The thread<->memory affinity is in the concept phase, but the
process<->memory affinity already runs and in benchmarks it already performs
almost as well as hard bindings. It has the cost of a knumad daemon
scanning the memory in the background but that's cheap, not even
comparable to something like KSM. It's comparable to khugepaged
overhead, which is orders of magnitude lower and considering those are
big systems with many CPUs I don't think it's a big deal.

Once process<->memory affinity works well if we go into the
thread<->memory affinity, we'll have to tweak knumad to trigger page
faults to give us per-thread information on the memory affinity.

Also I'm only working on anonymous memory right now, maybe it should
be extended to other types of memory and handle the case of the memory
being shared by entities running in different nodes and not touch it
in that case, while if the pagecache is used by just one thread (or
process initially) it could still migrate it. For readonly shared
memory duplicating it per-node is the way to go but I'm not going into
that direction as it's not useful for virt. It remains a possibility
for the future.

> against today. So yes, I want the interim solution - just in case your 
> plan doesn't work out :). Oh, and then there's the non-PV guests too...

Actually to me it looks like the code misses the memory affinity and
migration, so I'm not sure how much you can run benchmarks on it
yet. It seems to tweak the scheduler though.

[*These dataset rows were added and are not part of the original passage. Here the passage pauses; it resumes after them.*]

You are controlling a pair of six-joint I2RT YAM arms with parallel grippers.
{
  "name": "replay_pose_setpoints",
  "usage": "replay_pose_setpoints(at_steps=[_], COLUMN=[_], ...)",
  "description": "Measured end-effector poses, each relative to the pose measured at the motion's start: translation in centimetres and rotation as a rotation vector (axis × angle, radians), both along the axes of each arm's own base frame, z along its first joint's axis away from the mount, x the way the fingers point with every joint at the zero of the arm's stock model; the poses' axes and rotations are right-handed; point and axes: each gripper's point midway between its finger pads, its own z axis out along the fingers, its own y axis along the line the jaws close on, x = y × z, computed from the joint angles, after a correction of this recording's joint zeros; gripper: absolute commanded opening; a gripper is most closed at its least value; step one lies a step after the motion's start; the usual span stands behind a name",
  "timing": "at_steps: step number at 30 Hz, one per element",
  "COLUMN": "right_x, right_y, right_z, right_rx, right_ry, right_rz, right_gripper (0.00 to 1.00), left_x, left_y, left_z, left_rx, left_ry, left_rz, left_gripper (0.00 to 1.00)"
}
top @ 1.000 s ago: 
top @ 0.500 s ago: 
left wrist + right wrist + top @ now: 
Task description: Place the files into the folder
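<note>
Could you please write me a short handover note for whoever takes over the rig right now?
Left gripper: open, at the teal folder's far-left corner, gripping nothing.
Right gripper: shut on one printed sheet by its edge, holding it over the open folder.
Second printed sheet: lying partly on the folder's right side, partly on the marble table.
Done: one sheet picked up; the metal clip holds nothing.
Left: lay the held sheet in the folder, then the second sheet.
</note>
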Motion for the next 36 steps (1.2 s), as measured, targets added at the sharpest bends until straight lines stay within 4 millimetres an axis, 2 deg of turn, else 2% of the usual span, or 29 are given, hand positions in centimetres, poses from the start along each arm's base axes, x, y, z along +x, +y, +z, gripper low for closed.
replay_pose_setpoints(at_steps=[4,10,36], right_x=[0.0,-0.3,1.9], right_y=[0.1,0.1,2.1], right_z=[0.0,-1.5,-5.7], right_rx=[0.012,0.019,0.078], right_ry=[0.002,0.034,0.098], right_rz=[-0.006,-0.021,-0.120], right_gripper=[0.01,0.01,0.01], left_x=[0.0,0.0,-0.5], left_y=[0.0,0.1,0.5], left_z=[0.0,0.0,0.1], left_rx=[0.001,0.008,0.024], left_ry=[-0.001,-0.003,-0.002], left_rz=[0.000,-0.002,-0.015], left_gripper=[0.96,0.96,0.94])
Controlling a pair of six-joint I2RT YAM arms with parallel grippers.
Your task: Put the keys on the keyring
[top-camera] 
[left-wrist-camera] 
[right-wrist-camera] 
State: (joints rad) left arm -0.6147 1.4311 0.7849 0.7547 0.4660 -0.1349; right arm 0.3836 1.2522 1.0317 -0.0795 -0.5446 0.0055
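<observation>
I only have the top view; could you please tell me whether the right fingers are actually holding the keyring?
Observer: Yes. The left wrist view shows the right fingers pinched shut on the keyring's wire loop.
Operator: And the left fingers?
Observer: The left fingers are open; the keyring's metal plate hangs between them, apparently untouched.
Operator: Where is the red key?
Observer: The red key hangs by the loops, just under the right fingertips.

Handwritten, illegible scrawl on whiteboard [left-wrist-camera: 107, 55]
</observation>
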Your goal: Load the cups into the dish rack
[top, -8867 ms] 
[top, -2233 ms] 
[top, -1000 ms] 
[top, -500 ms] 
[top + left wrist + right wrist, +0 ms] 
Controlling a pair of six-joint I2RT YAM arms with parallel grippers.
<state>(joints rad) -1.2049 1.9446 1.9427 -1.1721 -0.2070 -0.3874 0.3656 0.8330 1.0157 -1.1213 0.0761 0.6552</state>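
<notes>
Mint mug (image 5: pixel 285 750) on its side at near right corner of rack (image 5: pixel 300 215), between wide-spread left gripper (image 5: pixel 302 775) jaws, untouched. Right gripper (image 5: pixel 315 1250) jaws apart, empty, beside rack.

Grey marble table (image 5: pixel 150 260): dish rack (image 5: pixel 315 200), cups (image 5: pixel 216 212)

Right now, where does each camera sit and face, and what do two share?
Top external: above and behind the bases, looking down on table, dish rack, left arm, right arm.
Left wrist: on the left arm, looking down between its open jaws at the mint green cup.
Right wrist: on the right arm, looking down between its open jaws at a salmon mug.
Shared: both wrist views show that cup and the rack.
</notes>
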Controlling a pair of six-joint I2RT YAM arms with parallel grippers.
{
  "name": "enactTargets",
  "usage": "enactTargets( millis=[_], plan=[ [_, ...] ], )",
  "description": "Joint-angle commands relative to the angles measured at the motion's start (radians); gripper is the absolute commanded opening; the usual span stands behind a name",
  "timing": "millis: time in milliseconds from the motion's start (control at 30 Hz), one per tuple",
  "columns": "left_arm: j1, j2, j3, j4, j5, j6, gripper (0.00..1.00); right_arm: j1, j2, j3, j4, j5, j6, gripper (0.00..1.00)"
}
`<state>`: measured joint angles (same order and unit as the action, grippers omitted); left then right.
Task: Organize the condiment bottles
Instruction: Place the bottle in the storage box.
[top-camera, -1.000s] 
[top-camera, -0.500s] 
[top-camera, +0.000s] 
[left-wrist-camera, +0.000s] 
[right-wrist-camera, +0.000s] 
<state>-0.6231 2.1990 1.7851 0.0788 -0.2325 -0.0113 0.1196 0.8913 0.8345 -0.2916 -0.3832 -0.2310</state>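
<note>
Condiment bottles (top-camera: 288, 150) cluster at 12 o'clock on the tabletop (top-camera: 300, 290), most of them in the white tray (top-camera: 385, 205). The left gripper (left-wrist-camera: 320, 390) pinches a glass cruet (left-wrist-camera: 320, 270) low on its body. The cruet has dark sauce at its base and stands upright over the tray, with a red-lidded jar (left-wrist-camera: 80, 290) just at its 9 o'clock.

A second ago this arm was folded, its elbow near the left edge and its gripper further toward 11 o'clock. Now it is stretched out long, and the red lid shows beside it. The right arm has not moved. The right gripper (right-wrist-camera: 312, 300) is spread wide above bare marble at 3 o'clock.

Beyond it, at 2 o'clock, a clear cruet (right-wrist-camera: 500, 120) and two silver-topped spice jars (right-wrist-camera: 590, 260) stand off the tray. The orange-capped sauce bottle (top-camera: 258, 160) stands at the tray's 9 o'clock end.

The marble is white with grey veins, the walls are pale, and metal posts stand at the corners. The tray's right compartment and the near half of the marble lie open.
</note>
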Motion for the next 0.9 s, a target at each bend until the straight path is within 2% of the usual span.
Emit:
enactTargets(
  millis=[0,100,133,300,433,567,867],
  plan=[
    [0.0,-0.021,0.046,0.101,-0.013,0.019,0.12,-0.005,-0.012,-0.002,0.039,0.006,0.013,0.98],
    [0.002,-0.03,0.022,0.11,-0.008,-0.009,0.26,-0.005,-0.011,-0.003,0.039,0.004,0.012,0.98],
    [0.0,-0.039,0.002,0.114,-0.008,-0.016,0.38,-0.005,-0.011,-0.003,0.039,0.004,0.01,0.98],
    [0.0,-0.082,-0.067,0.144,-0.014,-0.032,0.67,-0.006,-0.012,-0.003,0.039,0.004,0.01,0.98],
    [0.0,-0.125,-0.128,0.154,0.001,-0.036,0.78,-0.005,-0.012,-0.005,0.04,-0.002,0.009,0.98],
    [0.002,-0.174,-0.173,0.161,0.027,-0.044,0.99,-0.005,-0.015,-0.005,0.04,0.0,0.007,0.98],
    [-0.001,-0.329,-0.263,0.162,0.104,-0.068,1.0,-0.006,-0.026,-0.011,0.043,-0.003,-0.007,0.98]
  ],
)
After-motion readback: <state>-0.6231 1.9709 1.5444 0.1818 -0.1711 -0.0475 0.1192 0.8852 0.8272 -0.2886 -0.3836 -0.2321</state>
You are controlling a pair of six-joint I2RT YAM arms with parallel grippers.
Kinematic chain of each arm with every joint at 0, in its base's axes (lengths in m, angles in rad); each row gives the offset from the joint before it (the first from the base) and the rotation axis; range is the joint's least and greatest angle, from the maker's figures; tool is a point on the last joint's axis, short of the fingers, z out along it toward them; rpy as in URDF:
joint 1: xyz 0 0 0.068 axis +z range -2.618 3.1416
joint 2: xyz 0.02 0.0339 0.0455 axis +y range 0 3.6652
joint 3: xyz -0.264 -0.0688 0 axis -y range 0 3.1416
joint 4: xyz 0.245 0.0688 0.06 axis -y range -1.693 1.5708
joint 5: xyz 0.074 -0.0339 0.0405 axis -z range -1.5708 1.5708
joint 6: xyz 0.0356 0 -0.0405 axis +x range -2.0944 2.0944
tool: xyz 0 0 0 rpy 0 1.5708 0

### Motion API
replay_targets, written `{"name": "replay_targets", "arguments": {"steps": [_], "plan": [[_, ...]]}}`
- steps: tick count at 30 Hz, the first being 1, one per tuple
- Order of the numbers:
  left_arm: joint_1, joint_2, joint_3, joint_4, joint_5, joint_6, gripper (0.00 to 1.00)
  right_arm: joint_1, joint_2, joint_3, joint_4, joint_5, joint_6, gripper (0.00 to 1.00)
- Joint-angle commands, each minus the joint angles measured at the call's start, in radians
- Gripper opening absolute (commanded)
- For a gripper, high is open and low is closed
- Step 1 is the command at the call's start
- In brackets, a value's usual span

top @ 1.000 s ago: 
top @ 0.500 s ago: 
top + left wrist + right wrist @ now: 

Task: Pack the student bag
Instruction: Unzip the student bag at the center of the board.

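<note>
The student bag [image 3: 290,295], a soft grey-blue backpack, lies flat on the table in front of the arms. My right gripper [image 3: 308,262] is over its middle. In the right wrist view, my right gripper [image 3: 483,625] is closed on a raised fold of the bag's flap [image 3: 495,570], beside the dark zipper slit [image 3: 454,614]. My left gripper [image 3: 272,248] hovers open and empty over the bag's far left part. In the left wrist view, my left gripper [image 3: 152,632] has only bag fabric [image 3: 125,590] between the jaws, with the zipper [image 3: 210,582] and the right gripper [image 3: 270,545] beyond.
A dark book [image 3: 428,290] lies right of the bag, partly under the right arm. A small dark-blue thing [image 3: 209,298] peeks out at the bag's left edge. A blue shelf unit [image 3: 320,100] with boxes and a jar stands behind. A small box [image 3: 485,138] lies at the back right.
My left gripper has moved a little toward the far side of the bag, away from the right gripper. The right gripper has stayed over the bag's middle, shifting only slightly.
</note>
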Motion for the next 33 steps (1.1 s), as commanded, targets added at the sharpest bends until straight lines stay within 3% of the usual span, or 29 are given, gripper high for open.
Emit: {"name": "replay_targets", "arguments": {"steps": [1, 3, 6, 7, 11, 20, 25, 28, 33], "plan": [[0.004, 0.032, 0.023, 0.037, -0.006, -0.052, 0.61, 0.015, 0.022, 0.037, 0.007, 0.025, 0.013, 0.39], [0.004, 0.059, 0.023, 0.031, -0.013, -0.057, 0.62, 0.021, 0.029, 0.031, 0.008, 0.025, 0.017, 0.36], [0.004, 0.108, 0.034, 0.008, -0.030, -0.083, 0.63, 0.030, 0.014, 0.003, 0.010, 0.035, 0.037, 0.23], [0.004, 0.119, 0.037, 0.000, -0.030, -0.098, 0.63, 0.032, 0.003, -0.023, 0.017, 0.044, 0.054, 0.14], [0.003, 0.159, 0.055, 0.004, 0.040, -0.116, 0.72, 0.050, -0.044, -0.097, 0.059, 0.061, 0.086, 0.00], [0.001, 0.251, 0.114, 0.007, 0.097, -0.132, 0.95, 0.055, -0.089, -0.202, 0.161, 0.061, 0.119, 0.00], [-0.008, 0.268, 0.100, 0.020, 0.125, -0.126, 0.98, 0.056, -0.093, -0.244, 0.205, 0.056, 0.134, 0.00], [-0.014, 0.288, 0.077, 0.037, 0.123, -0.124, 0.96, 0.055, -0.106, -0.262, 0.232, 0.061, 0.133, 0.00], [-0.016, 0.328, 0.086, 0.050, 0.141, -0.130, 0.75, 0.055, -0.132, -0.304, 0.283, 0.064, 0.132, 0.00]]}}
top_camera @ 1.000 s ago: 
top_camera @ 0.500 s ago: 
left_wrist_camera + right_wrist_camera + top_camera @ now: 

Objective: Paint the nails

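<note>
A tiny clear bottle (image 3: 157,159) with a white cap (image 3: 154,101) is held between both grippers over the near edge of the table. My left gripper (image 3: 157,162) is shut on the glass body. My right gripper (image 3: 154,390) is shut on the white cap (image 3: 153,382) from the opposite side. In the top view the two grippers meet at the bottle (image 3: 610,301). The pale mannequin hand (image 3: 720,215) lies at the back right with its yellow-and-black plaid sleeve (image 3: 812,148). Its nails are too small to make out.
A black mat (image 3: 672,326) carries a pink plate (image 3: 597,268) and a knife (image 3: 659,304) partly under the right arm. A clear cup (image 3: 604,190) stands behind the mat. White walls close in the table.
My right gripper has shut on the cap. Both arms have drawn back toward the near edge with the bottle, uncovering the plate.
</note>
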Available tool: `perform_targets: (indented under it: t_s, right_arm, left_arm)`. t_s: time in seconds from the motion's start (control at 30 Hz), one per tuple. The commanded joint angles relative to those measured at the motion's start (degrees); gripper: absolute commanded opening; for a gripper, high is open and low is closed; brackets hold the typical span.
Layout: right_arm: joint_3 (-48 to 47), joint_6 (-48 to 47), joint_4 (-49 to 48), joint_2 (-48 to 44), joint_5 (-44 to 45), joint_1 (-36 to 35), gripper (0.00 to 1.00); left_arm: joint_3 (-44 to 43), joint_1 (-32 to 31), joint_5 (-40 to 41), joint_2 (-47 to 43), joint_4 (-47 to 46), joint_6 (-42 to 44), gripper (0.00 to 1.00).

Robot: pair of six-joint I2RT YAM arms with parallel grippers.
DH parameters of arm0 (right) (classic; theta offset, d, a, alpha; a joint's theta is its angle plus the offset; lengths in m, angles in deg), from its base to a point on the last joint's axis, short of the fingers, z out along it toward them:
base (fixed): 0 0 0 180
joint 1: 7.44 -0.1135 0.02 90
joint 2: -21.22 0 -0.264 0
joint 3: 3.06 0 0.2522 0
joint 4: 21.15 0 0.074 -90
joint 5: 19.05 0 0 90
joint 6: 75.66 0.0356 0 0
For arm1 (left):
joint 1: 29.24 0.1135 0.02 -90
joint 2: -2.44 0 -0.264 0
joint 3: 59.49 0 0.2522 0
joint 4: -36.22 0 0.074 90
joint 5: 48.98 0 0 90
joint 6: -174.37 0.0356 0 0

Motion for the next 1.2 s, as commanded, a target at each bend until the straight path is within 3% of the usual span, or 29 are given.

I don't mean ms_tbind/mbind are a bad idea, it allows to remove the
migration invoked by a perl script, into the kernel, but I'm not
satisfied with the trouble that creating a vtopology still gives us
(vtopology only makes sense if it matches the "real hardware" and as
said above we don't always have real hardware, and if you enforce real
hardware you're pretty close to using hard bindings, except it will be
the kernel doing the migration of cpus and memory instead of those
being invoked by userland, and it also allows to maximize usage of the
idle CPUs).

But even after you create a vtopology in guest and you makes sure it
won't split across nodes so that the vtopology runs on "real hardware"
it is has been created for, it won't help much if all userland apps in
guest aren't also modified to use ms_mbind/ms_tbind which I don't see
happening any time soon. You could still run knumad in guest, to take
advantage of the vtopology without having to modify guest apps
though. But if knumad would run in host (if we can solve the
thread<->memory affinity) there would be no need of vtopology in the
guest in the first place.

I'm positive and I've proof of concept that knumad works for
process<->memory affinity but considering the automigration code isn't
complete (it doesn't even yet migrate THP without splitting them) I'm
not yet delving into the complications of the thread affinity.